I have enjoyed history for much of my life. Particularly when such profound consequences occur on the actions of one individual or act. From watching the Netflix miniseries The Crown and knowing that Edward VIII was a Nazi sympathizer, I have suggested that Wallis Simpson, the woman who he chose over being King, was just as important as Winston Churchill in saving Britain during those dark days.
After Dunkirk, Churchill was under tremendous pressure to seek an accommodation with Hitler. Could he have persevered with a King also urging him to seek that accommodation?
Similarly, how one act can have such profound consequences has amazed me. Surely the assassination of Archduke Ferdinand which was the fuse that plunged much of the world into “The Great War” fits that category. We are still living through the change that war brought – from the introduction of communism to redrawing the face of Europe, to Empires lost.

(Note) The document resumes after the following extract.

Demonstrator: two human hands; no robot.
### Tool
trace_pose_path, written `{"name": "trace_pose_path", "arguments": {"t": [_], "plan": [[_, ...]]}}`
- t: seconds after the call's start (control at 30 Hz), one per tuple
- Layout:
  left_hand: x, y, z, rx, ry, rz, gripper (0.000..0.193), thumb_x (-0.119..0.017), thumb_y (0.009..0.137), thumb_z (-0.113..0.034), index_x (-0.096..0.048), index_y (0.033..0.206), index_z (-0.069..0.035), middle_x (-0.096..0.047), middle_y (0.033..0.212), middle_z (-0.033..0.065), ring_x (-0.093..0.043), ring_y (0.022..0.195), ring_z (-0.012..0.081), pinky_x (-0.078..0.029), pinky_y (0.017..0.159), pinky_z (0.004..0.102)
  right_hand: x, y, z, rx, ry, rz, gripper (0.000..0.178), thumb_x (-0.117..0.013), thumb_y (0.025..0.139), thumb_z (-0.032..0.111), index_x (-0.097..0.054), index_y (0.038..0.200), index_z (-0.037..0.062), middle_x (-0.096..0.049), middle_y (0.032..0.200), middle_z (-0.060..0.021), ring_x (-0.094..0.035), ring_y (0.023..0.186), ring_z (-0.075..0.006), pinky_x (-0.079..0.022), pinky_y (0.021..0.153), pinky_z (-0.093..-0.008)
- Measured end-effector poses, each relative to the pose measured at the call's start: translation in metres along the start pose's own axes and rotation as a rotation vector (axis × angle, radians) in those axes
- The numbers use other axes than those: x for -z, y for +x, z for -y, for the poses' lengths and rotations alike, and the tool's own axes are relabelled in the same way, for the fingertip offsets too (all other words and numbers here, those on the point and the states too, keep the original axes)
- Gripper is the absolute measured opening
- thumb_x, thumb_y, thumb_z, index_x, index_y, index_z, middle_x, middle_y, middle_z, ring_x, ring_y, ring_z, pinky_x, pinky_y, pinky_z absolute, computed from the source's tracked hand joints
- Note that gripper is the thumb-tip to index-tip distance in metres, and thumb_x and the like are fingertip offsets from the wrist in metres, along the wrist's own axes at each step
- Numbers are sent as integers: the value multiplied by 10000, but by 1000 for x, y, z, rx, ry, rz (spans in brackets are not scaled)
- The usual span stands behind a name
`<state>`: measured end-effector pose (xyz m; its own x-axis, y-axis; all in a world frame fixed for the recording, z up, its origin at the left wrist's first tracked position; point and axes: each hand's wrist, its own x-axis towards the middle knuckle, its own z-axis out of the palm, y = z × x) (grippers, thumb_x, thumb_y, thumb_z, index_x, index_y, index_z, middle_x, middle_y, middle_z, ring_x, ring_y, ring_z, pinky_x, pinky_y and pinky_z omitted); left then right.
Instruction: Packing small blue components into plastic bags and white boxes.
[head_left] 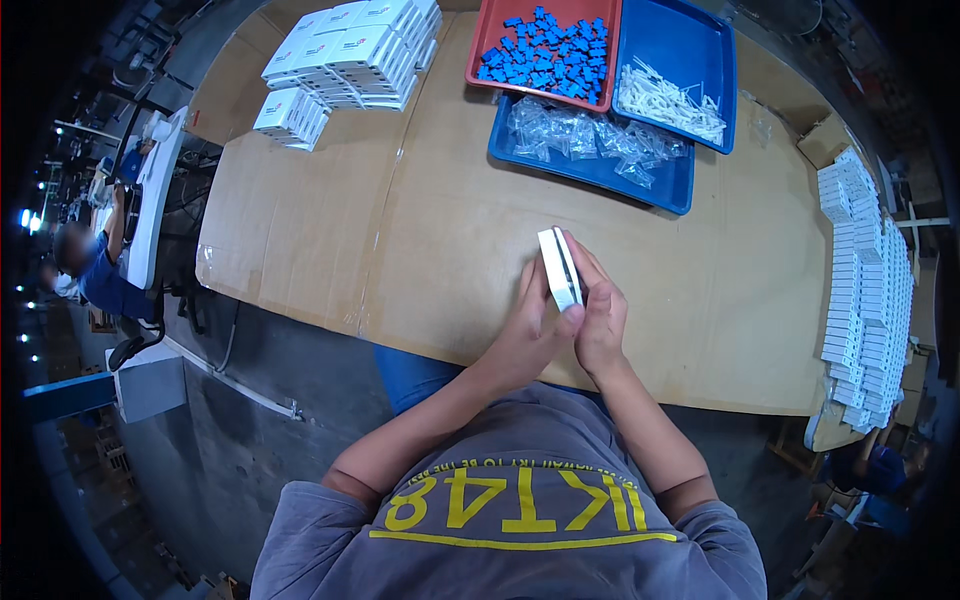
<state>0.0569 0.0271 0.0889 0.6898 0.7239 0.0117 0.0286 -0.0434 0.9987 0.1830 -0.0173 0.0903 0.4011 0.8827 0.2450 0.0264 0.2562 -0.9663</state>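
Observation:
A slim white box [559, 270] is held upright between my two hands, above the near part of the cardboard-covered table. A dark gap runs along its narrow side. My left hand [527, 325] grips it from the left, with the thumb at its lower end. Closed round its right side is my right hand [602, 318], fingers partly behind the box. What the box contains, if anything, cannot be seen.
Beyond my hands lie a red tray [488, 35] of small blue parts, a blue tray [690, 45] of white sticks, and a lower blue tray [672, 192] of clear plastic pieces. White boxes are stacked far left [350, 55] and right [855, 290]. A person [115, 285] sits left.

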Motion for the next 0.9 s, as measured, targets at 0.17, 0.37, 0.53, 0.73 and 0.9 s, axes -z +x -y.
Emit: {"name": "trace_pose_path", "arguments": {"t": [0.17, 0.37, 0.53, 0.73, 0.9], "plan": [[6, 6, 7, 203, -631, -282, 591, -364, 1144, -392, -258, 1590, -18, -471, 1468, 142, -500, 1346, 207, -395, 1149, 340, 0, 5, 4, -2, -191, 156, 497, -537, 1066, 234, -537, 1485, -32, -457, 1576, -250, -492, 1432, -381, -396, 1171, -414], [21, 9, 7, 405, -707, -251, 602, -307, 1131, -525, -328, 1562, -106, -565, 1358, 77, -586, 1245, 176, -524, 1004, 329, 7, 0, 7, 139, -488, 317, 546, -725, 903, 84, -599, 1429, 7, -546, 1494, -248, -586, 1336, -391, -519, 1070, -429], [12, 8, 7, 401, -569, -286, 628, -347, 1116, -563, -403, 1486, -58, -587, 1226, 70, -590, 1096, 140, -511, 944, 310, 7, 0, -11, 333, -644, 256, 501, -722, 902, 83, -620, 1383, -15, -665, 1331, -243, -697, 1157, -374, -594, 939, -405], [8, 9, 18, 425, -445, -367, 622, -374, 1105, -585, -478, 1388, -41, -571, 1130, 55, -562, 1007, 117, -490, 881, 295, 1, -12, -20, 286, -712, 236, 431, -665, 950, 77, -613, 1355, -59, -731, 1173, -237, -763, 927, -337, -632, 759, -389], [8, 9, 25, 456, -476, -394, 590, -370, 1111, -550, -498, 1368, -35, -583, 1116, 53, -572, 1002, 118, -490, 860, 287, -5, -13, -24, 346, -721, 193, 384, -583, 1011, 60, -609, 1372, -68, -744, 1068, -227, -726, 728, -278, -590, 665, -379]]}}
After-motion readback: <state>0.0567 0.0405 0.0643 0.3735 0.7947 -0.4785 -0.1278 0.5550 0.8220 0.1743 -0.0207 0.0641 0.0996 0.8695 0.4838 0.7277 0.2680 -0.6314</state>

I remember during the early 70s, when I was in the Army stationed in Germany, I went to Vienna. It was such an eerie feeling, knowing that the population a third less than 1900, when it was the capital of 100 million people. Now it is the capital of tiny Austria. It was a strange feeling, walking around The Ring, and seeing these half-empty palaces.
So, yesterday I was reading my Wall Street Journal and their op-ed page had the money quote in regards to the falling of Syria’s Assad regime.
“…The October 7 Hamas massacre is turning out to be the miscalculation of the ages, leading to defeats of Mideast mayhem…”
Russia, who was close to Syria since the 1960s, was depleted and drained from their fighting in the Ukraine. They were unable to come to his aid when this rebel group achieved in 11 days what couldn’t be done in the last 13 years.
HAMAS and Hezbollah are, if not decimated, down on the canvas for the count. Israel has destroyed most of their leadership and stored munitions.
It remains to be seen if Russia can keep their port at Tartous which allowed them to project their power over the Mediterranean.
Iran is weakened, Syria’s future is at this time in flux, HAMAS and Hezbollah are severely weakened.
The leader of Syria’s rebels, Abu Mohammed al-Jolani, was affiliated with al-Qaeda in years past, but he claims to have left that behind.
Time will tell.
We are certainly living in “interesting times”.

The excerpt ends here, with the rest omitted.